# Silver?



## blongboy (Nov 10, 2009)

my saddle hen 








plus blue bar cock








equal him..








what color could he be ..at first i thought he was barless...now i see that little red coming out...

he was the only egg ... he also have that splash around his eye color ...cant wait to see how he turn out!!
i also banded her both npa and au band 2010 ..since my 2011 didn't come in till the next day!!! 2 day later au band fell off!


----------



## MaryOfExeter (Sep 30, 2007)

Yes, he is a red bar 
You have a sex-linked mating there. So all the red kids will be cocks, and all the blue kids will be hens


----------



## blongboy (Nov 10, 2009)

cool so all that would be a cock bird!


----------



## g0ldenb0y55 (Dec 23, 2008)

Yeah that's a red bar for sure. looks like it'll be pied with a few white flights also.


----------



## rackerman (Jul 29, 2009)

Nice looking birds!


----------



## sreeshs (Aug 16, 2009)

Beautiful pigeons


----------



## kurd4ever (Nov 11, 2010)

really nice bird


----------



## Jaysen (Jun 21, 2010)

Ok MOE and you other genetic-rocket-scientists-that-make-my-head-hurt.
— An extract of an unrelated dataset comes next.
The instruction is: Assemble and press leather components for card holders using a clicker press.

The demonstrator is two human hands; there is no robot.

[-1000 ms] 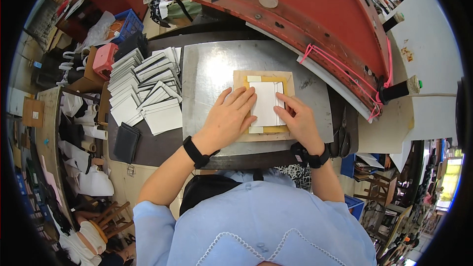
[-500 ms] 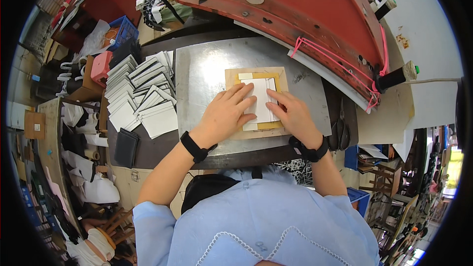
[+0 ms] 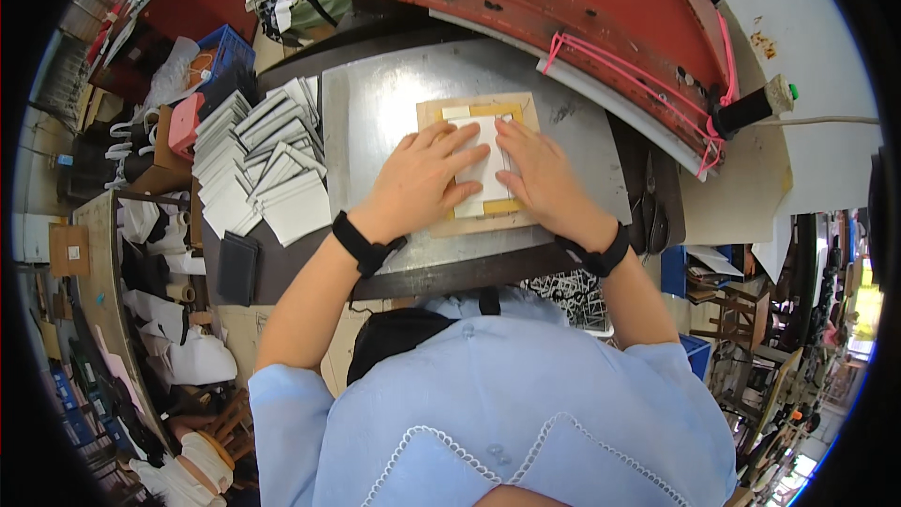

You have doomed be my making the much better half of me want a red bar. The conversation went something like this:

me (sitting at my desk look at the forum): hmmmm... red bar....
her (looking over shoulder): red bar? what do they look like?
m: blue bars that are red.
h (slaps back of my head (I deserved it))
m: let me look, but it should be like that bird Slate that flew off on first day flying.
h: he was pretty.
m (tapping on keyboard): why don't I like the sound of you saying that?
h: because you know that I make the rules here.
m: right.
h: ooooo that is pretty. I want a few.
m: let me ask maryofexeter and the other ....
h: WHO'S MARY!?!?

Now that I have explain mary to her and the lumps on my head have gone down a little, I must attempt to generate a red bar. What are the magic combinations i should try?


----------



## jeff houghton (Jul 17, 2010)

Nice birds.I would call the squeaker a mealy i have two or three in my loft .


----------



## MaryOfExeter (Sep 30, 2007)

LOL. Sorry Jaysen 


Well to get a red bar, you're going to need an ash-red bird. Then you can mate it to a blue bar, and if the red bird is barred or carrying bar, then it should throw red bars


----------



## Jaysen (Jun 21, 2010)

OK. That seems simple. How do I get an ash red?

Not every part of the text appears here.